金融庁、国内金融機関の防衛向け投融資を点検
金融庁が国内の大手金融機関を対象に、防衛産業への投融資の実態把握に乗り出したことが分かった。政府が安全保障の観点から防衛産業を戦略分野と位置づけるなか、資金供給の状況や各社の運営ルールを点検する。
大手生保にも聞き取り
金融庁は三菱UFJ銀行、三井住友銀行、みずほ銀行の3メガバンクに加え、日本生命保険、第一生命保険などの大手生保へ順次聞き取りを始めた。金融機関ごとに違いはあるが、防衛産業に実際に投じてきた金額や件数を確認する。
投融資の線引き探る
武器や兵器に関連する案件について、運営上の制約ルールがあるかも調べる。近年は小型無人機(ドローン)に加え、人工知能(AI)や宇宙分野など軍民両用の技術進化が著しい。国際条約で禁じられていない案件は、個別に融資判断する形になっている。
政府系も対応見直し
政府は防衛産業やAIを含む戦略17分野で、2040年度までに官民合わせて総額370兆円超を投資する計画をまとめた。小泉進次郎防衛相は全国銀行協会や政府系金融機関との意見交換会で、防衛分野のスタートアップ企業を念頭に投資や融資を促した。
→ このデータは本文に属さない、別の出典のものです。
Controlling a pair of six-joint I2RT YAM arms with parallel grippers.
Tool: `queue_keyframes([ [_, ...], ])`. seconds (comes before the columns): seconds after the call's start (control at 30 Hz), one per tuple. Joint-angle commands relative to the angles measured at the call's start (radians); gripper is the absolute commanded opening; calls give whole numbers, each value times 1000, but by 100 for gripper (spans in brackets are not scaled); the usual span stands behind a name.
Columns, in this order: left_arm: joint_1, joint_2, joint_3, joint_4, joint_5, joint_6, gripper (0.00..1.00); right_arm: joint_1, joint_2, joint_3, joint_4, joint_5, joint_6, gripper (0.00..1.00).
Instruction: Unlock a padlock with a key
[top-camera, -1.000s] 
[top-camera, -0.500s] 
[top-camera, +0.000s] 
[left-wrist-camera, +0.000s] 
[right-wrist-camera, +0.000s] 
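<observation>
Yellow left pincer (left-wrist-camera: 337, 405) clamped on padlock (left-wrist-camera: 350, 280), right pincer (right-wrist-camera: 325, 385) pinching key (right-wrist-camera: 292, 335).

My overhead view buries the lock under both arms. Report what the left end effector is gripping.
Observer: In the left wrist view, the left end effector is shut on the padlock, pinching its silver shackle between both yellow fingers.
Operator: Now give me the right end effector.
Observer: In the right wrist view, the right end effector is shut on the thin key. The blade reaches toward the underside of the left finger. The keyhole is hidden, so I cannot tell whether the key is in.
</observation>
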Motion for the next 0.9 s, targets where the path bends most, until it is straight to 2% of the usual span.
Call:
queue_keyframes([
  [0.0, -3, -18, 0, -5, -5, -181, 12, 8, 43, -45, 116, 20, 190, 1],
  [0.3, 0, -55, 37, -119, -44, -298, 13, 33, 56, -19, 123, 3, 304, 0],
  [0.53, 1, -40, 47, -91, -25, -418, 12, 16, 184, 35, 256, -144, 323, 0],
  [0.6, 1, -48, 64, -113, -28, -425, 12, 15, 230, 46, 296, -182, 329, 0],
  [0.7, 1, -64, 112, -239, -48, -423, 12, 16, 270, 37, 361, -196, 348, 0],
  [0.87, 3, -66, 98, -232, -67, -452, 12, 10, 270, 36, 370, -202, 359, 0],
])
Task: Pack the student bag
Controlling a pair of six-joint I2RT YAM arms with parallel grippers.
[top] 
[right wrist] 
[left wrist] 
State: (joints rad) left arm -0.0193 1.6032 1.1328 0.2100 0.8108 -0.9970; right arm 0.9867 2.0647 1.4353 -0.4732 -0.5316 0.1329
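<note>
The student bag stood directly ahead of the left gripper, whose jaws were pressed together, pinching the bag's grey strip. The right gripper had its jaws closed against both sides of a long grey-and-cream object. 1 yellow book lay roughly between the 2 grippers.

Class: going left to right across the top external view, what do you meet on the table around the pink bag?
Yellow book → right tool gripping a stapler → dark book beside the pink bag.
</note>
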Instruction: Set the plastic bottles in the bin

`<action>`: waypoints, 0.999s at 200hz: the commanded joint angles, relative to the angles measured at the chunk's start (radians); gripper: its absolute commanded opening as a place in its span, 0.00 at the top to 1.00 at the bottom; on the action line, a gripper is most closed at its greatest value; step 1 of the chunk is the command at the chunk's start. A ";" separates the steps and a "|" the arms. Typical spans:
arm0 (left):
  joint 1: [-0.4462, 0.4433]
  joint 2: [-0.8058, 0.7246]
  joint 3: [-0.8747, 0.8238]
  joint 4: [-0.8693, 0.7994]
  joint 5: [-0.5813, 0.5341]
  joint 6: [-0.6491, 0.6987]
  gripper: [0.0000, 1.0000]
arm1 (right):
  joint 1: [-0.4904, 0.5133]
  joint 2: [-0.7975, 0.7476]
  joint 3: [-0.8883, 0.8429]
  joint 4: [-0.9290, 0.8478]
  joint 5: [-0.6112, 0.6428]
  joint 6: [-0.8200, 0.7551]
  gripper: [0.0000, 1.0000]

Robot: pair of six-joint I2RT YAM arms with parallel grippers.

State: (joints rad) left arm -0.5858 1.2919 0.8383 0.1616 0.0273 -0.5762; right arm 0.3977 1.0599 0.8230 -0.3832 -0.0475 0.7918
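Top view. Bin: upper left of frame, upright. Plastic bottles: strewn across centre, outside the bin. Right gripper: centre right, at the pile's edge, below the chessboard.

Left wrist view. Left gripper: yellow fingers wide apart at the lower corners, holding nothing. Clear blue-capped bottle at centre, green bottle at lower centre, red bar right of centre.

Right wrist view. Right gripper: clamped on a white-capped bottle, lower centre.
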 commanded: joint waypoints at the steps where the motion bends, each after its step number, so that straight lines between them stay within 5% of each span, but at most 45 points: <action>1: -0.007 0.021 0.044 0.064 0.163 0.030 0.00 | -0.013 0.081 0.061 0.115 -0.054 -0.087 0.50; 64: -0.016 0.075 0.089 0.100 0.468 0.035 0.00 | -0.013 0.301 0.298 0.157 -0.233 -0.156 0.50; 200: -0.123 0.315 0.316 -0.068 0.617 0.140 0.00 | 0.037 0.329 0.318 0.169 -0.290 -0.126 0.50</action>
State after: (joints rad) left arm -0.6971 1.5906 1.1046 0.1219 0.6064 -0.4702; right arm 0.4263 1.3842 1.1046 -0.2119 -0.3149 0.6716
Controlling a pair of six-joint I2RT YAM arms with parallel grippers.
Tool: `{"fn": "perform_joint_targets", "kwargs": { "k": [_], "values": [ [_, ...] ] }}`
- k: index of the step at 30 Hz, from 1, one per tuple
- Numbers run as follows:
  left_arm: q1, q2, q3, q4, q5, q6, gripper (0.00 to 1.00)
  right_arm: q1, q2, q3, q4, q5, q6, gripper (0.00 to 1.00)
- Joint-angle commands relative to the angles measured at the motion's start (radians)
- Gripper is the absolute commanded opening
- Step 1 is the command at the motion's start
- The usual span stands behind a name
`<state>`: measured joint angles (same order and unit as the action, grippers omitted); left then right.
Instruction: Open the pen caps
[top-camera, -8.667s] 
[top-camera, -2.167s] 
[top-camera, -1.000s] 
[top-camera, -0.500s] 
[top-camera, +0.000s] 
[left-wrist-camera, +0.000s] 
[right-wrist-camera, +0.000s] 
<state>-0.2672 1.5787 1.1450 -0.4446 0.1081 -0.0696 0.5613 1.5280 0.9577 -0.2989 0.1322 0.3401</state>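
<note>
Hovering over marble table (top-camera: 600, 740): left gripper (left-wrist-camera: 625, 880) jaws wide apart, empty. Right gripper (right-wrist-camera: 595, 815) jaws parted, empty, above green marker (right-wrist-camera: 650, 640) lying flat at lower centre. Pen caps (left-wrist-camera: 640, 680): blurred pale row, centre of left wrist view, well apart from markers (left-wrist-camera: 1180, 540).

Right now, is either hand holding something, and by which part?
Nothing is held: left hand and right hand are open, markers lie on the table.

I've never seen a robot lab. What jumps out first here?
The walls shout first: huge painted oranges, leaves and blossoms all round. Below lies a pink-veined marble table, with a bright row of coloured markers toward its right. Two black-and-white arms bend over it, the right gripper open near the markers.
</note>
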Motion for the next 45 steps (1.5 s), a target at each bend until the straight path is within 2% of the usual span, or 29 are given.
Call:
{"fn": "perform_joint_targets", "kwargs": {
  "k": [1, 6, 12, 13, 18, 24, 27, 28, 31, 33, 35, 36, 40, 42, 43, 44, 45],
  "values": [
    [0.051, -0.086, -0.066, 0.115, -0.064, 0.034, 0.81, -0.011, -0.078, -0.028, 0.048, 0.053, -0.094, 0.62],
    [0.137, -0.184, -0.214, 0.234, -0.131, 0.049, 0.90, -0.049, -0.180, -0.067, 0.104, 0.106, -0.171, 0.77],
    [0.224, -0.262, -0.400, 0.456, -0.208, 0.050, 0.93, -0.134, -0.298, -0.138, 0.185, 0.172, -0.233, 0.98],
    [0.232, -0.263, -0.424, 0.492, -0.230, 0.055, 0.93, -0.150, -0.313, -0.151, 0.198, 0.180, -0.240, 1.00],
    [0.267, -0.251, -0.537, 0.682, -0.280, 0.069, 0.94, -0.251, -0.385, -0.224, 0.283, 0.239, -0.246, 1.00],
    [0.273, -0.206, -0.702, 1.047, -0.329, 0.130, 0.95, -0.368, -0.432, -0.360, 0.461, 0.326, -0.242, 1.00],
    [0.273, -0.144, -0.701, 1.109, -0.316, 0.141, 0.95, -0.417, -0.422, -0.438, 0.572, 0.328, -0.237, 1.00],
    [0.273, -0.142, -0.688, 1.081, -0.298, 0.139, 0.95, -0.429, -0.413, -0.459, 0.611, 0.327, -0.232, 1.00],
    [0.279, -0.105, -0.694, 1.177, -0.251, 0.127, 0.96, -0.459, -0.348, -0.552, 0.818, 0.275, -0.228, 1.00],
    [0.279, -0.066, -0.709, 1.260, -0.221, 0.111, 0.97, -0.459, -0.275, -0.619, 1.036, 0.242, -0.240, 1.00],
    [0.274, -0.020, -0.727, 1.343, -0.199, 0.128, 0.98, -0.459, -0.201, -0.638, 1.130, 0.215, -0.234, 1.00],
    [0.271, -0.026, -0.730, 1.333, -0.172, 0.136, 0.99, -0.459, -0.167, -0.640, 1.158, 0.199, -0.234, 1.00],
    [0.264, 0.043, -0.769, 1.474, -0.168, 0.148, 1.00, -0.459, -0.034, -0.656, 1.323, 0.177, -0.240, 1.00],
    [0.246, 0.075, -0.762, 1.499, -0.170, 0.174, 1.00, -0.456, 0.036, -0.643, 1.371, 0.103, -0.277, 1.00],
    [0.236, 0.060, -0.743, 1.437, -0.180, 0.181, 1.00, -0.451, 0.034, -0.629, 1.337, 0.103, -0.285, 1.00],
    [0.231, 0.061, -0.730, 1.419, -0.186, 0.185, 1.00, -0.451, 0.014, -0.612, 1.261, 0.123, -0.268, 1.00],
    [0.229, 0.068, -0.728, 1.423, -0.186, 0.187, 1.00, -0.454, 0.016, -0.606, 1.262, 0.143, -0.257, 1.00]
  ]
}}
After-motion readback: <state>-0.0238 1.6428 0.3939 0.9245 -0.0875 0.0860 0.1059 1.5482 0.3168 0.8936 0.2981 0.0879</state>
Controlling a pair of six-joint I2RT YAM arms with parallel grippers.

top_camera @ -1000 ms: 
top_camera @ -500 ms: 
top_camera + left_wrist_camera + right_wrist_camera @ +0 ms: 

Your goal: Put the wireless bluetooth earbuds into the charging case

政府系金融機関では対応を見直す動きも出ている。日本政策投資銀行(DBJ)は5月、国内の武器製造関連事業者への投融資を事実上解禁し、従来「慎重に対応する」としていた社内運用ルールを「検討可能」に改めた。
民間の大手行には慎重論も根強い。政府が4月に「防衛装備移転三原則」と運用指針を改定し、殺傷能力のある防衛装備品の輸出を可能にした一方、大手行は防衛分野への資金供給に理解を示しつつも、融資先を抱える中国など海外との摩擦を警戒している。